Could the data below be copied out in full, word for word?

== INPUT DATA

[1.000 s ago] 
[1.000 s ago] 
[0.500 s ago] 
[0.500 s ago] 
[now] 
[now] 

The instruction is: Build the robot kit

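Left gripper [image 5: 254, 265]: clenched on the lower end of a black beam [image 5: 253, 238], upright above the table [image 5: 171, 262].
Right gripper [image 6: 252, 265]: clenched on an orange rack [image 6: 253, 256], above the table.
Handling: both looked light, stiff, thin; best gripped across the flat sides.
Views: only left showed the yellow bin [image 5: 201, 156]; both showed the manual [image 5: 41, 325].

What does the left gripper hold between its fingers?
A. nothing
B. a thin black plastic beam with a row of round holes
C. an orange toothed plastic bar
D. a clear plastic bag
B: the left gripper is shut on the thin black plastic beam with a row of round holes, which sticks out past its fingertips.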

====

_TASK ANSWER_
[1.000 s ago] 
[1.000 s ago] 
[0.500 s ago] 
[0.500 s ago] 
[now] 
[now] 

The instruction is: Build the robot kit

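Left gripper [image 5: 254, 265]: clenched on the lower end of a black beam [image 5: 253, 238], upright above the table [image 5: 171, 262].
Right gripper [image 6: 252, 265]: clenched on an orange rack [image 6: 253, 256], above the table.
Handling: both looked light, stiff, thin; best gripped across the flat sides.
Views: only left showed the yellow bin [image 5: 201, 156]; both showed the manual [image 5: 41, 325].

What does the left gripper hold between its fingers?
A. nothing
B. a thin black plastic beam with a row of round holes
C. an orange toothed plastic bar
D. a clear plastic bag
B: the left gripper is shut on the thin black plastic beam with a row of round holes, which sticks out past its fingertips.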

The given output is complete.